Only detecting a handful sophisticated attacks is surely a massive cause for concern not vague complacency?
Even if the opponents are completely unsophisticated you shouldn't assume that most western agencies have any degree of security sophistication.
I find it very ironic that someone posts a story about Chinese ability to hack, and it is a PDF. No way in hell I am clicking on that sucker.
"If you only knew the POWER of the DARK SIDE!"
This really reads like a challenge: "They would be unable to systematically cripple selected command and control, air defense and intelligence networks and databases of advanced adversaries, or to conduct deception operations by secretly manipulating the data in these networks." Just like the time it was announced that the power grid is vulnerable to hacking from the Internet. Are we calling them out?

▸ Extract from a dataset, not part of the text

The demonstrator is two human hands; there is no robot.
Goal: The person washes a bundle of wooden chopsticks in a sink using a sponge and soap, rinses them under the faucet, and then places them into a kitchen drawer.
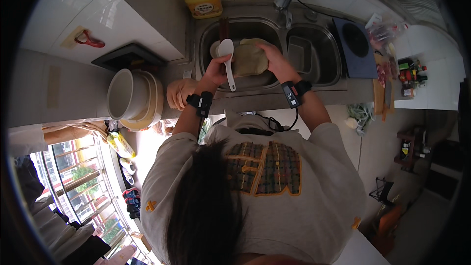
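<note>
My left hand [214, 72] grips a white rice paddle [231, 72] by its handle, its rounded head pointing away from me. In my right hand [276, 62] is the edge of a crumpled beige-green cloth [249, 59], which lies beside the paddle. Both hands are over the left basin [267, 28] of a double steel sink. Brown chopsticks [224, 28] stick up at the back of that basin. Partly behind the paddle head shows a pale, round dish [214, 49]. My left fingertips are partly hidden by the paddle.
A faucet [284, 7] stands behind the sink, with a yellow jug [202, 0] at the back left. Stacked pale basins [122, 93] stand left of the sink. To the right are the second basin [321, 68], a dark blue flat appliance [351, 51] and several small bottles [409, 73].
</note>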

"Appear weak when you are strong, and strong when you are weak.”
blindly antisocialist = antisocial
I would have to respectfully disagree that China is not a threat. China is a very legitimate cyber-warfare threat. The difference between China and other countries is they don't try to hide it. But they are definitely the 800lb gorilla. Need proof? Take a look at some of the ships and planes they've been coming out with lately. Look at the technology they have been producing lately. Look familiar? Ever wonder how they got the idea? Just sayin'.
I die a little inside when people talk about "cyberwar" and then use terms like "logic bombs." They try to dress up technical activities in military vernacular and it just sounds like bad scifi.
This is how you tell that the author has no real clue on the subject matter.
The main threat from China on the internet is the size of it's population.
"...ten cyber-warfare missions were rehearsed, including planting (dis)information mines; conducting information reconnaissance; changing network data; releasing information bombs; dumping information garbage; releasing clone information; organising information defence; and establishing âznetwork spy stationsâY.
We have been in a "cyber" cold war with the Chinese (and others) for years. The recent theft of IP at RSA and many other companies is due to reasonably sophisticated persistent malware (advanced persistent threat in marketing terms) that can take a medium size business months to eradicate with outside professional help. Basically, there is a lot of information gathering going on and a lot of theft of things the US tries to restrict the Chinese from acquiring. To underestimate their abilities, goals, and motivation is foolish. To think we are being any nicer to them is absurd.
Do really dense people warp space more than others?
Anyone else smell a decoy? Wouldn't that be an obvious move for China? Use weak and ineffective trojans and malware side by side with undetectable powerful ones to give the illusion of a weak cyber attacking ability and make the victim(s) feel like the threat has been detected and removed.
American counter-cyber-warfare capabilities overstated?
Chinese chip manufacturers hack the VHDL source to install back-doors in all chips. The Chinese military then uses these back doors to install key-logging software on any computer controlled by these chips, then use the key-loggers to steal passwords from people who have control over very dangerous things. They then forge identities and start taking control of stuff that needs more than just a password to access.
Really, this is beyond their capabilities? A bit optimistic, aren't we?